На одном допросе, на котором Жолкевич винтил меня самым безжалостным образом, Котляревский спас меня от этого мучителя. Дело было вот в чем.
Перед моим арестом пришел в редакцию какой-то юноша. "Возьмете вы статью об Успенском из Парижа?" — спросил он меня.— "Возьмем, если подойдет", — ответил я. Вот и весь наш разговор. Затем дня через два пришла рукопись об Успенском (из-за границы) и при ней письмо, подписанное Тилло. Письмо не было именным и начиналось так: "Господин редактор!" — И сверху было приписано: "Н. В. Шелгуйову". Рукопись была от Тихомирова, и письмо тоже от него. И я отправил рукопись в типографию для набора на июньскую книжку. Но так как Жолкевич производил следствие "доскональное" и дорывался до корней (вероятно, надеясь получить полковника), то, кроме конторских книг, он вытребовал из типографии и все рукописи на июньскую книжку. (Жолкевич совсем очистил редакцию и контору: у него были все книжки "Дела" с 1881 года, все конторские и редакционные книги и все рукописи.) Было, впрочем, ясно, что в аресте рукописей на июньскую книжку был не без греха Паршеков (наш конторщик и секретарь). Паршекоз не был доносчиком, но его просто запугали. И из трусости он представил Жолкевичу и письмо Тилло. Допрос. "Рукопись об Успенском Тихомирова?" — спрашивает Жолкевич. "Нет, не Тихомирова", — отвечаю я.
— Ну полноте.
— Да ведь эта рукопись подписана Тилло.
— Но ведь она не Тилло, а Тихомирова.
— Чтобы я мог с точностью сказать, что рукопись Тихомирова, я должен иметь несомненные данные.
— Однако в письме говорится: "...ожидаемая редакцией статья".
— Действительно, эта фраза может возбуждать вопросы; но мне думается, что Тилло, или кто бы там ни был автор статьи, мог слышать, что статьи об Успенском ожидаются редакцией, но из этого еще ровно ничего не следует. Теперь об Успенском можно ожидать много статей, потому что выходит полное собрание его сочинений, мог написать эту статью и Тихомиров, и я все-таки не имею основания утверждать, что статья написана им.
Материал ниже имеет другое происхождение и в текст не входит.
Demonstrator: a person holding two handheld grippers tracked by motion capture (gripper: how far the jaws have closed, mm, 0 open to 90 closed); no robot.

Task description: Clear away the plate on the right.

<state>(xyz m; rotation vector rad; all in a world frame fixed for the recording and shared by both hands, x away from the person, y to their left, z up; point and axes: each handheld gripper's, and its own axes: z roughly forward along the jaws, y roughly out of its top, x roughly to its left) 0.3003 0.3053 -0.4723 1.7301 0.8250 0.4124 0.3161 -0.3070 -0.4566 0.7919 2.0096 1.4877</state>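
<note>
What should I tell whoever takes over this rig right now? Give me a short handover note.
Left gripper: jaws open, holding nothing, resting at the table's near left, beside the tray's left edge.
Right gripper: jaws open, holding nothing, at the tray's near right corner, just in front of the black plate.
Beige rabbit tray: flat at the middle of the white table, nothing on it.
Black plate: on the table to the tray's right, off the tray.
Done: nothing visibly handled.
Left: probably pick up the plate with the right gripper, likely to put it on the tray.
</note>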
Все статьи Тихомиров писал своей рукой, письма тоже; а эта рукопись и письмо при ней написаны рукой мне незнакомой, и письмо подписано Тилло. Какое же я имею основание сказать, что рукопись Тихомирова?
— Ну да ведь вы настолько опытны, что можете сейчас же угадать по слогу.
— Не совсем так. Расскажу вам такой факт.
И я рассказал, как, находясь в Ницце, я одну статью в "Деле", подписанную "М. А.", принял за статью Антоновича, а она была написана Протопоповым.
— Все-таки невозможно, чтобы вы не догадались, что статья от Тихомирова...
Котляревский, присутствовавший при допросе, конечно, понимал, что мы с Жолкевичем говорим "на разных языках", и прекратил его допрос, заметив, что действительно у меня не было оснований считать статью об Успенском статьей непременно Тихомирова. Может быть, я и не совсем прав, приписывая заступничество и мягкость Котляревского либеральничанью. В Киеве при политических допросах он стяжал себе славу жестокого и беспощадного следователя и никаким либерализмом не отличался. Весьма вероятно, что со мной он держал себя иначе, потому что видел, как нелепо обвинение по 250 ст. Но, однако, думаю, что, и видя нелепость, Котляревский оказался бы последовательнее, если бы держал себя вполне официально, не высказывая своего неодобрения запрещению "Отечественных записок" и не делая намеков, что мой арест зависит не от него и не от Плеве (а от Толстого) и что мое заключение должно смягчить, как очистительная жертва, какого-то невидимого Аримана, который иначе не успокоится. Дело принимало такой вид, что Котляревский являлся моим защитником и спасал тем, что выдерживал меня в тюрьме. Впрочем, может быть и то, что Котляревский, человек литературного образования, производя следствие над литературным делом, старался и держать себя литературно.